Mucha gente estaba despierta en esa noche de Buenos Aires. Despiertos estaban los seis policías que montaban guardia en una casa allanada en el barrio de Mataderos. Algunos tomaban café mientras esperaban que sus ropas se secaran junto a una estufa eléctrica, otros leían el diario del día anterior o jugaban a las cartas. Todos estaban aburridos porque el ruido de la lluvia parecía hacer más lentas las horas.
También estaban despiertos dos jóvenes que, con los ojos vendados y sometidos a la presión de la tela, no dejaron de escuchar todos los ruidos que producían los invasores de su casa. A diferencia de los policías, no se habían movido durante varias horas. Atados y amordazados, sufrían algunos calambres en las piernas y un intenso dolor en las muñecas, apretadas por las esposas de acero. De los dos, era la mujer la que estaba más serena, probablemente abandonada a su suerte. Ya no temía lo que pudieran hacerle cuando la trasladaran a los cuarteles policiales.
Despierto estaba el Inglesito, meditando sobre su propia condición de revolucionario y sobre el temor que le causaba la acción que protagonizaría al día siguiente. Pensaba también en Roberto y en el descubrimiento que acababa de realizar durante el curso de esa noche de insomnio.
Roberto, en cambio, dormía profundamente.
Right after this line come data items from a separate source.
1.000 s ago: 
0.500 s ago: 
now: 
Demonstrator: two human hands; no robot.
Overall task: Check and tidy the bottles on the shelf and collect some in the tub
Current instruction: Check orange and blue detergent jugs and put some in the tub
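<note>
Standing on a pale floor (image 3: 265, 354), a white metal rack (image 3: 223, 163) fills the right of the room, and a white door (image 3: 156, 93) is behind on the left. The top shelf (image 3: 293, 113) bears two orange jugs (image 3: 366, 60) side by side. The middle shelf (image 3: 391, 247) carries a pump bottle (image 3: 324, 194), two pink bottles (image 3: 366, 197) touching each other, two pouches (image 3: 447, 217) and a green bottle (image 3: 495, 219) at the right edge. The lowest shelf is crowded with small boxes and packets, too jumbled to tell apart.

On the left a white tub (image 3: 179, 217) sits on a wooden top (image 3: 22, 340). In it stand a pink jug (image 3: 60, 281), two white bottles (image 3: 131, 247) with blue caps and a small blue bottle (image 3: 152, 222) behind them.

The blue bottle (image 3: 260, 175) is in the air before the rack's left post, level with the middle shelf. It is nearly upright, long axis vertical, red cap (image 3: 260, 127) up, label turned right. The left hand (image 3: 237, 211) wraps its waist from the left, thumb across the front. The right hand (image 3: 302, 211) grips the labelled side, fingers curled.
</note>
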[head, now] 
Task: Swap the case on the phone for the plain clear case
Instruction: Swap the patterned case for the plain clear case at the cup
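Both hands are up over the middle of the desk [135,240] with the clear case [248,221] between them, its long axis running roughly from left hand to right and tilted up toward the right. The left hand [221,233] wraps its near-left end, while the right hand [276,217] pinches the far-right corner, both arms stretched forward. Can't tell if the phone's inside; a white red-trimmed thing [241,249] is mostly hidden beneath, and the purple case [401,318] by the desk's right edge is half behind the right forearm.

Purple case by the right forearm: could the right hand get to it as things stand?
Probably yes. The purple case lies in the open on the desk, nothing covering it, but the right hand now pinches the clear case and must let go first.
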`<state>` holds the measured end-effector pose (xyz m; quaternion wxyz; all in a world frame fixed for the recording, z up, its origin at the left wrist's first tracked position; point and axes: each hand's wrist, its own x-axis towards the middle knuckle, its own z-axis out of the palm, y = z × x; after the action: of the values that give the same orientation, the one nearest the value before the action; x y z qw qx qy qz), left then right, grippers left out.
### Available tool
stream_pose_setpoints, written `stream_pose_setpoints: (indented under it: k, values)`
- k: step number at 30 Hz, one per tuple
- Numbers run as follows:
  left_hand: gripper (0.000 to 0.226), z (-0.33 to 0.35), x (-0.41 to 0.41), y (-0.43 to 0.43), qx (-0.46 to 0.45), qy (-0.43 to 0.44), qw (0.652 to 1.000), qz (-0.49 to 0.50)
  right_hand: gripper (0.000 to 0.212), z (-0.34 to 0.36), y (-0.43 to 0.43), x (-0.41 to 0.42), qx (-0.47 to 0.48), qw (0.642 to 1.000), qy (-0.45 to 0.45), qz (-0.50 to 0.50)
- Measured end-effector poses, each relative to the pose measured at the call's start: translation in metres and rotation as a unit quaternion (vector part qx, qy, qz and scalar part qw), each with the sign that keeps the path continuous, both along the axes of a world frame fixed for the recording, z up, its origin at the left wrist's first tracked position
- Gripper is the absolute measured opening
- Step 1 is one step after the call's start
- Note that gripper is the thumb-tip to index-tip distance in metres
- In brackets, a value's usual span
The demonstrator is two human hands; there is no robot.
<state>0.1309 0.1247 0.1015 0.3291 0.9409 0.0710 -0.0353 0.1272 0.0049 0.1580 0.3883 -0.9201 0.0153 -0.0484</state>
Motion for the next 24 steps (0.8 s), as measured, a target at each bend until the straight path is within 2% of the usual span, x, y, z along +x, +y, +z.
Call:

También estaban despiertos los habitantes ribereños, quienes trataban de poner a salvo aquellos objetos que consideraban más valiosos: un viejo televisor, los colchones, algunas sillas y mantas. El agua los alcanzaba a la altura de las rodillas y si la lluvia continuaba con esa intensidad muy probablemente aumentaría el nivel. Los bomberos de la seccional Chacarita tampoco dormían. Muchos de ellos se encontraban extrayendo agua de varias casas lindantes con la avenida Juan B. Justo, cuyo subterráneo canal Maldonado había hecho saltar las bocas callejeras que manaban chorros hacia el cielo con una fuerza desacostumbrada.
Unos pocos taxistas permanecían despiertos, circulando a pesar del tiempo por las calles cercanas a los cabarets de la zona del bajo. Esperaban que salieran las mujeres que a las cuatro de la madrugada terminan su servicio. Algunas se irían solas a sus hogares. Otras buscarían algún hotel para pasar el resto de la noche con sus amigos y unas pocas comerían puchero hasta las seis de la mañana, hora en que sus hombres las llevarían a casa.
Despiertos estaban los conductores de los pocos vehículos de transporte que a esas horas circulaban por la calle. Llevando a tres o cuatro pasajeros trasnochados, debían esforzarse para traspasar con sus ojos la cortina de agua que golpeaba los parabrisas.
Los locutores de Una voz en el camino también estaban despiertos, recitando tiras publicitarias, insistiendo con recomendaciones a los conductores y poniendo tangos que pocas veces podían escucharse durante el día, más predispuesto a la música moderna y al rock and roll.
Despiertos estaban médicos y enfermeras en las guardias de los hospitales, atendiendo algunos partos apresurados, al conductor de un auto que había volcado en la avenida del Libertador y a ladrones nocturnos, sorprendidos y heridos de bala por la policía.
Despierta en la noche, como siempre, estaba la policía.
Era bastante la gente despierta en esas horas en Buenos Aires. Para algunos era una noche especial. El Inglesito y la pareja maniatada vivían esos momentos como una parte importante, digamos decisiva, de sus vidas. Para los restantes, en cambio, era una noche más, como otra cualquiera. Valtierra, por ejemplo, no se conmovía por el desvelo, acostumbrado como estaba a presenciar amaneceres violentos. Los taxistas y los colectiveros no experimentaban sentimiento alguno, las guardias nocturnas eran frecuentes y las aceptaban como un horario regular de sus vidas. Los inundados tampoco estaban asombrados por estar despiertos, su memoria les devolvía muchas noches de río desbordado y aceitoso. Casi se podría decir que formaba parte de una antigua resignación de sufrimientos iniciados, quién sabe cuándo, en sus provincias de origen.
Toda esa gente dispersa, ignorante de las actividades de los demás, tenía algo en común. Vivía en la misma ciudad y soportaba la misma lluvia torrencial que no menguaba su furiosa intensidad.